**What you should do**: Output exactly the lines below, starting with the line that has "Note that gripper" and going on through the line that has "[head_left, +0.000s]", both included, and no other lines.

**Given information**:

--*--

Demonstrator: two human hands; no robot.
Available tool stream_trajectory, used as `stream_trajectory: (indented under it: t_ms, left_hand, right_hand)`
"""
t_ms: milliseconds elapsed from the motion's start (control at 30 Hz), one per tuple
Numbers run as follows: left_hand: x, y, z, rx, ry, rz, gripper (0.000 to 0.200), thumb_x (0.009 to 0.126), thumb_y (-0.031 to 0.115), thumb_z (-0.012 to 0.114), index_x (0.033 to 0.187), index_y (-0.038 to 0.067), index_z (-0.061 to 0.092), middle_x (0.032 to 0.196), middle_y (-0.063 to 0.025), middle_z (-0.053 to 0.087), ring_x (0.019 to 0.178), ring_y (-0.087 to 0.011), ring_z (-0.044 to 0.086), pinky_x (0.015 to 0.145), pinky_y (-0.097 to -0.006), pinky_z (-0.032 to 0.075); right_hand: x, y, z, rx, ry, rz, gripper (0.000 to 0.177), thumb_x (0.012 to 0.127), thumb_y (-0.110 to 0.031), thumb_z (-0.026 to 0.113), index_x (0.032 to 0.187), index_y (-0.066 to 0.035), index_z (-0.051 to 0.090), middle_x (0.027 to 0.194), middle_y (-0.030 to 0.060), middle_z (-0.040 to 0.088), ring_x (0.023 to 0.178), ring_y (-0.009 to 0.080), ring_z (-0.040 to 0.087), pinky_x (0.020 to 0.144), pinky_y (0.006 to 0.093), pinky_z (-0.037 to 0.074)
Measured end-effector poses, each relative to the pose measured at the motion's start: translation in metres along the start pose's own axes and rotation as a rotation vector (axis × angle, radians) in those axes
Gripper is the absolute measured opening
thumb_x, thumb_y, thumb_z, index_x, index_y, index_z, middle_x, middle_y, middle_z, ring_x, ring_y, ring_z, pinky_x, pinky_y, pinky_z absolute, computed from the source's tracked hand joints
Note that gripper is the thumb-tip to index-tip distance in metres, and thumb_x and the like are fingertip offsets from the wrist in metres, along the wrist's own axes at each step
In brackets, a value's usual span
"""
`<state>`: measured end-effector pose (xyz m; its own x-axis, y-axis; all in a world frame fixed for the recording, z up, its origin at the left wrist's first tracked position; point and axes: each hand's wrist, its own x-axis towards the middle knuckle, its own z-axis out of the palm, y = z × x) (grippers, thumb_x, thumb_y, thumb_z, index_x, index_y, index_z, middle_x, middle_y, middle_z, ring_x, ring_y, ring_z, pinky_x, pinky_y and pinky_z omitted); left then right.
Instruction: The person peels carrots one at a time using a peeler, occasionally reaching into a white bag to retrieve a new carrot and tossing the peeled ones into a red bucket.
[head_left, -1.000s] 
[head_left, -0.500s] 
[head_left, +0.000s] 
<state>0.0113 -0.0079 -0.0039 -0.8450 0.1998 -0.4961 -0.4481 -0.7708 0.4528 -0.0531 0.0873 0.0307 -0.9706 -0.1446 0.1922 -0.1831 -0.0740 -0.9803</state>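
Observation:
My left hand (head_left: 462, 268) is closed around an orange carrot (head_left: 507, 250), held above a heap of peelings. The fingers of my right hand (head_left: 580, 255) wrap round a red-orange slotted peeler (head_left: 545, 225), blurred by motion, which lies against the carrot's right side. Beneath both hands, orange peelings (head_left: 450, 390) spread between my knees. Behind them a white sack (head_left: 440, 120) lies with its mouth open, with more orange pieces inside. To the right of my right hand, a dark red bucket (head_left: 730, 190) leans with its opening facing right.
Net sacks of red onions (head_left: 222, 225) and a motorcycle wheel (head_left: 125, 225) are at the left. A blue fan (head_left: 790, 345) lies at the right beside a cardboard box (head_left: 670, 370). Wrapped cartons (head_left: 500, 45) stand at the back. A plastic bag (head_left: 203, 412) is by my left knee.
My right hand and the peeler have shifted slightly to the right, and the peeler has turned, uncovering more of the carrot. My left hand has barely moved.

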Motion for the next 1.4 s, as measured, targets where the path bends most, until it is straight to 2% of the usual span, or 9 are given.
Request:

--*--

**Task answer**:
Note that gripper is the thumb-tip to index-tip distance in metres, and thumb_x and the like are fingertip offsets from the wrist in metres, along the wrist's own axes at each step
In brackets, a value's usual span
"""
`<state>`: measured end-effector pose (xyz m; its own x-axis, y-axis; all in a world frame fixed for the recording, z up, its origin at the left wrist's first tracked position; point and axes: each hand's wrist, its own x-axis towards the middle knuckle, its own z-axis out of the palm, y = z × x) (grippers, thumb_x, thumb_y, thumb_z, index_x, index_y, index_z, middle_x, middle_y, middle_z, ring_x, ring_y, ring_z, pinky_x, pinky_y and pinky_z omitted); left then right.
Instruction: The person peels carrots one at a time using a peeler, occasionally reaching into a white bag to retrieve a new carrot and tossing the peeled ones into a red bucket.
[head_left, -1.000s] 
[head_left, -0.500s] 
[head_left, +0.000s] 

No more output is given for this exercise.